Tous les dimanches, les adeptes de Mgr Lefebvre se retrouvent pour la messe dans une église bruxelloise. Ambiance.
Pour trouver l’église Saint-Joseph à Bruxelles, lieu de culte de la fraternité Saint-Pie X, suivez les cors de chasse ! On les entend de loin : située au square Frère-Orban, l’édifice au double clocher se niche au c£ur d’un quartier de bureaux, désertés le jour du Seigneur. Pourquoi ces sonneurs en habit ? Pour célébrer la fête du Christ-Roi ! » Le Christ a le droit de diriger le monde, et le chrétien doit obéir à son Dieu « , explique avec aplomb l’abbé Pierre Champroux, 31 ans et soutane noire. Dans l’église, environ 200 personnes, et beaucoup de familles endimanchées. Veston cravate pour le père, mantille noire pour la mère, foulard pour la cadette. Missel et chapelet pour la plupart. Certains portent une croix, d’autres un écusson marial. Les signes religieux, ici, on est pour ! » Je porte le foulard en signe de respect pour le Saint-Sacrement, chuchote Elisabeth, 25 ans. Mais je l’enlève à la sortie. Le débat sur le voile ? Oui, il nous interpelle, même si les musulmanes sont souvent forcées de le porter. Pour moi, le foulard, c’est un choix. «
La messe débute par l’aspersion d’eau bénite : le père Bernard, un austère bénédictin germanophone à la tonsure typique, parcourt la nef, les pans de sa chasuble portés par ses acolytes. La chorale entame les chants grégoriens. Ensuite, comme le veut la tradition, l’officiant célèbre l’eucharistie dos aux fidèles, et en latin.
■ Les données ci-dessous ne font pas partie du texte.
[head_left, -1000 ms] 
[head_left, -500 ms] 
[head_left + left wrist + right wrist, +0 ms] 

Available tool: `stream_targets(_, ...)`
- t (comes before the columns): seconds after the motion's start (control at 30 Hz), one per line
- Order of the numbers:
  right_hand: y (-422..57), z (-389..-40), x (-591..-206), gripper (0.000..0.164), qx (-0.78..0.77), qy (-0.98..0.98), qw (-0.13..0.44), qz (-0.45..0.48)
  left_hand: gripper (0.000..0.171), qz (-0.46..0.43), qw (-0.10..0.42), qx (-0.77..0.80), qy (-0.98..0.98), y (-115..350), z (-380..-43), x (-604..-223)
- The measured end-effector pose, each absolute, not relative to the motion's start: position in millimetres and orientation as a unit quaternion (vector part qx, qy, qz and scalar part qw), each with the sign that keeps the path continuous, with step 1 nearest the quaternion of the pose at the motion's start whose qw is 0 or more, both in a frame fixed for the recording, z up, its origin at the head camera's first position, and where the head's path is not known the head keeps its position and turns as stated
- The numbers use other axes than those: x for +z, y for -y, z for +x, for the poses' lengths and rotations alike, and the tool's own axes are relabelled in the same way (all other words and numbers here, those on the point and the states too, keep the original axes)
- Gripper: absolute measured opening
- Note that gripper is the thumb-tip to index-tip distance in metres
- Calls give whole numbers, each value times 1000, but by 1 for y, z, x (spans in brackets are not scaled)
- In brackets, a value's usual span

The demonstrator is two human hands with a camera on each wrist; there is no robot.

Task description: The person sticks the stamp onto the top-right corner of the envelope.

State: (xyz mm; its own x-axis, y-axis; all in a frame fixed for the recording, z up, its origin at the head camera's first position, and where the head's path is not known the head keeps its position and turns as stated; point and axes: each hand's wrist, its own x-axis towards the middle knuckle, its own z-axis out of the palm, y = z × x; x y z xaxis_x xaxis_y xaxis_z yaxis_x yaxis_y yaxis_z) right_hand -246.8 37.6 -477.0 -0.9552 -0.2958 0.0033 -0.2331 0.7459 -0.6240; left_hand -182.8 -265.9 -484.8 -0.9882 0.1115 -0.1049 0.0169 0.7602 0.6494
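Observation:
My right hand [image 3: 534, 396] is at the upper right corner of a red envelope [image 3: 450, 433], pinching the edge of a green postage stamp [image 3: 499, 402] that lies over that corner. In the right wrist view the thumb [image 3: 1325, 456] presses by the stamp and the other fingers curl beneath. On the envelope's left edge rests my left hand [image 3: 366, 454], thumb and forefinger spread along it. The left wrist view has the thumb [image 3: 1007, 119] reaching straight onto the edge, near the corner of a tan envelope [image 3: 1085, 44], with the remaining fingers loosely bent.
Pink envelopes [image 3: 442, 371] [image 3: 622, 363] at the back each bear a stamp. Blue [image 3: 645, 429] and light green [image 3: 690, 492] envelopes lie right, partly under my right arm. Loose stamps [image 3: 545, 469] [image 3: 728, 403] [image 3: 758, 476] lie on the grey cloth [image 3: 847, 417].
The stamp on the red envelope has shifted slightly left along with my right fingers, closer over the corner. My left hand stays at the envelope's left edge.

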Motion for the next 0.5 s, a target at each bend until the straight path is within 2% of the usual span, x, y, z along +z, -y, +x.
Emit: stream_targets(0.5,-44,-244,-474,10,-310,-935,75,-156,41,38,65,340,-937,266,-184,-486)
Fidèles tour à tour debout, assis, à genoux : la liturgie s’apparente à une sainte gymnastique, dont seuls les dévots possèdent toutes les clés. Vient le temps de l’homélie : le père Bernard monte en chaire de vérité. Comme elle est située au milieu de la nef, la moitié de l’assistance se retourne. Son prêche (en français) sur les bienfaits du monachisme se transforme en un appel aux dons pour le monastère de Reichenstein, qui s’édifie à Montjoie, en Allemagne, non loin de la frontière belge. Le bénédictin n’aura évoqué qu’en une seule phrase les discussions doctrinales au Vatican, » pour lesquelles nous vous recommandons de bien prier « .
Dans l’assistance, Damien, jeune fonctionnaire fédéral, agenouillé. Le saint prénom ne cache pas l’esprit caustique : » Il y a un mois, le prêtre nous a encouragés à réciter vingt chapelets pour la fin du communisme. Les gens ici sont-ils tellement déconnectés de la réalité qu’ils sont passés à côté de la chute du mur de Berlin ? ironise-t-il. Le prêtre voulait en fait parler de » certaines formes de déchéance occidentale, comme la pornographie « , mais je n’ai toujours pas saisi le lien avec le communisme. » Mais lui, que fait-il donc au milieu de cette assemblée de » réactionnaires « , comme il dit ? » A part ce côté cinéma italien que j’affectionne, j’admire chez ces gens la volonté de revendiquer leur religion. Le catholicisme de nos églises est devenu tellement fade, et terre à terre. Ce qui m’intéresse, c’est Dieu et la transcendance, bien plus que Jésus-Christ. «
Tandis que la messe se poursuit, les fidèles se succèdent au confessionnal pour expier leurs péchés avant de recevoir la communion. L’hostie sera déposée sur la langue. » Si un fidèle tend les mains pour la communion, nous refusons, reconnaît l’abbé Champroux. Le Christ est présent dans l’hostie, et cela exige des rites de purification. Malheureusement, ils se sont estompés avec Vatican II. » A la sortie de l’église, l’apéro est offert aux fidèles : chips et vin blanc. Sur la façade, le drapeau du Saint-Siège flotte au vent. » Nous n’avons jamais rejeté Rome, explique l’abbé, nous restons fidèles à l’Eglise éternelle. » Mais tous, visiblement, n’en donnent pas la même définition.